SUPREME COURT OF CANADA APPEAL, NOVEMBER 2016
After about two hours of testimony from both sides, and energetic questioning of all presenters, Chief Justice Beverley McLachlin recessed the hearing. We were about to leave the court for a lunch break when we read a notice on the TV screens that said the court had been adjourned for a brief period and the bench would return momentarily. We waited, tense and anxious, for about a quarter of an hour and then the judges returned. McLachin read the decision. The appeal was allowed. We had won. The judgment restored our rights and language immediately.
It was a very emotional moment. While we did feel vindicated, more importantly we felt incredibly reassured that Canada is a civil and just society, guarded by a rigorous and vigilant justice system. Governments, in Canada, cannot ignore the constitution and violate the rights of citizens. This most fundamental building block of civil democracy had been upheld by our highest court.
It took fifteen years, millions of dollars, and the determination of forty thousand teachers acting in union, but we had won.
Immediately and shamelessly, Christy Clark, with appalling dishonesty announced she was pleased by the decision. On the radio and in the papers she said:
If it costs more money, that’s a good thing in lots of ways because it’s a good investment to put money into classrooms and our kids … The discussion then is going to be how do we go about allocating that … The idea that we want classrooms to be the right size, that we want more special needs teachers in classrooms, now is a chance to sit down and decide how we are going to make that happen … Kids are only going to do better when we put more resources in.
… We all want to get to the same place, which is let us have class sizes that work and more special assistants.
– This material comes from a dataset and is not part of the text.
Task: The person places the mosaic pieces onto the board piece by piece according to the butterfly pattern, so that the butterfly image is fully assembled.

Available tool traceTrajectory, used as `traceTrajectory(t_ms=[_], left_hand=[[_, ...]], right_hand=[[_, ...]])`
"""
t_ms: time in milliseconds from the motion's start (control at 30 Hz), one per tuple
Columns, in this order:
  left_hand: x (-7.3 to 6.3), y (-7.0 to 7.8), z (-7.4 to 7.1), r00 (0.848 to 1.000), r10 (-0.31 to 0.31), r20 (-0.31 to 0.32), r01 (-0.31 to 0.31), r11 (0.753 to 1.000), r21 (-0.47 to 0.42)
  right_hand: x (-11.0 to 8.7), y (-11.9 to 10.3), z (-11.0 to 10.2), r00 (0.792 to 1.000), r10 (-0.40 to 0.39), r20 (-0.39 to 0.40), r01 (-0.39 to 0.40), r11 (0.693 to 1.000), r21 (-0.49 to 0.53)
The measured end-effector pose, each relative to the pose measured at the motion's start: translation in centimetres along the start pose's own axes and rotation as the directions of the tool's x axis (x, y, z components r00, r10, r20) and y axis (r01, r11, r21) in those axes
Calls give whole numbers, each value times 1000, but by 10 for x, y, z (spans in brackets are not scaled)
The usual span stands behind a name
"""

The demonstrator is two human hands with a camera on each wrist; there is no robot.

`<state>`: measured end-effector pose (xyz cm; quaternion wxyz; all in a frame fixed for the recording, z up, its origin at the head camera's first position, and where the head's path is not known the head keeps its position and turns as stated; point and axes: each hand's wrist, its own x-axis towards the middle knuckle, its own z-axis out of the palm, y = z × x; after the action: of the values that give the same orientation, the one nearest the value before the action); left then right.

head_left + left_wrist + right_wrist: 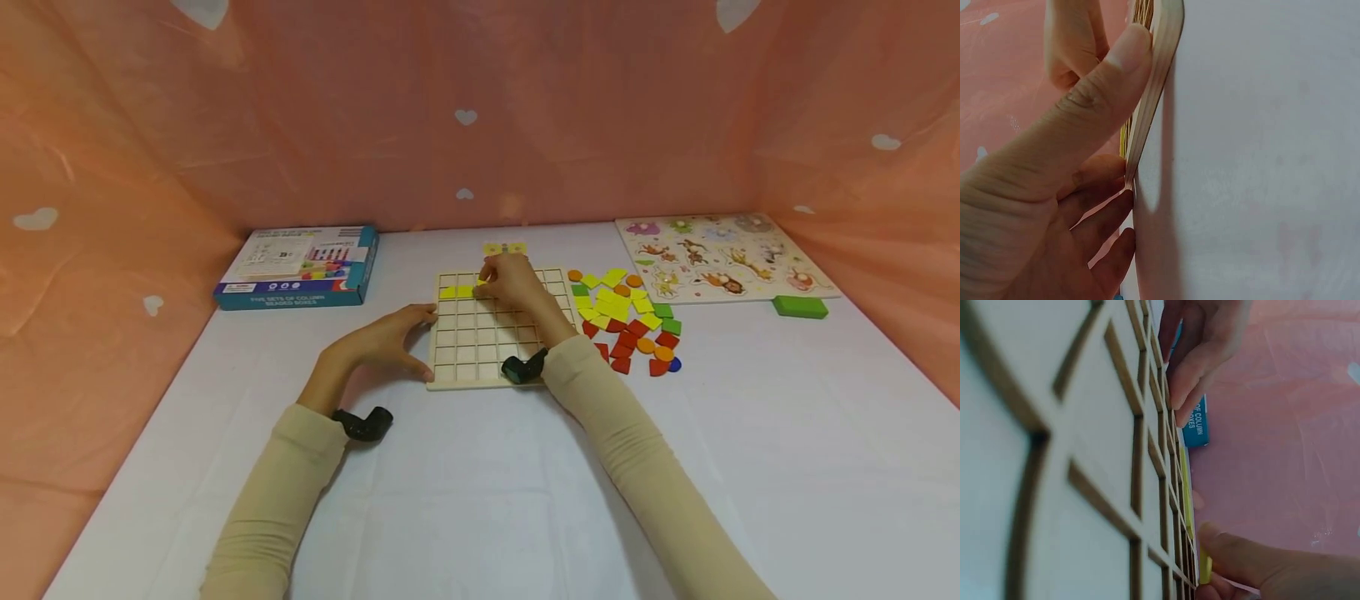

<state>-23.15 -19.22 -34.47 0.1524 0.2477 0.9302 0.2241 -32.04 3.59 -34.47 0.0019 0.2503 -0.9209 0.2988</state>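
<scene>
A wooden grid board (467, 337) lies flat in the middle of the table. Yellow square tiles (456, 292) fill a few cells of an upper row at its left. My left hand (386, 337) rests against the board's left edge, thumb near the front corner and fingertips farther up; the left wrist view shows the thumb (1094, 90) lying along the side. Over the upper rows, my right hand (516, 282) pinches a yellow tile (1205, 565) between thumb and fingers, close to the grid surface. The hand hides some of the cells beneath it in the head view.
Loose yellow, green, red, orange and blue pieces (615, 307) lie scattered right of the board. Behind it is a yellow card (492, 248). A blue box (296, 298) sits back left, an animal puzzle board (682, 287) back right, with a green block (800, 307) before it.
</scene>
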Motion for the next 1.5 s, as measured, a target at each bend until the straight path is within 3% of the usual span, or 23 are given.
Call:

… Now is a chance to sit down and decide how we’re going to make that happen … government anticipated the ruling and is ready to sit down with the BC Teachers’ Federation to negotiate … We’ve already put $100 million aside into this learning improvement fund which is in response to the expectation this is where we’d end up …It’s a chance for us to invest more money in kids … It’s a chance for us to talk about how to invest more money in kids (Christy Clark 11-13 November 2016, CKNW, CBC, Vancouver Sun, Globe and Mail).
The hypocrisy and deception is breathtaking. That a sitting premier who fought tooth and nail, for well over a decade could make such statements while smiling is instructive to say the least.
But, of course, we haven’t heard the last of it. During the Straszak meetings, prior to the passing of Bill 22, retired Associate Superintendent of Surrey, Peter Drescher calculated that to return the 2001 language to the collective agreement in Surrey would cost $33 million a year. As a government witness, he later testified to this point in court. Surrey coincidentally is the largest school district in the province and serves about 10 percent of the provincial public school population. So it is easy to calculate returning WLC language provincially should cost government about $330 million annually.
The cost of these cuts to the public school children of BC and the damage to the system over a decade and a half is inestimable. And clearly the $50 million the BC Liberals have allocated this spring is not nearly enough.
And crumbling institutions of democracy in a Trump era? Three critical institutions – our judicial system, our union rights, and public education – are strong and getting stronger. Our next task is to hold individuals and politicians to account, and strengthen our electoral political system.
Clearly the arc bends increasingly toward workplace Justice
(Madam Justice Rosa Abella, Saskatchewan Federation of Labour v Saskatchewan, 2015, para 1).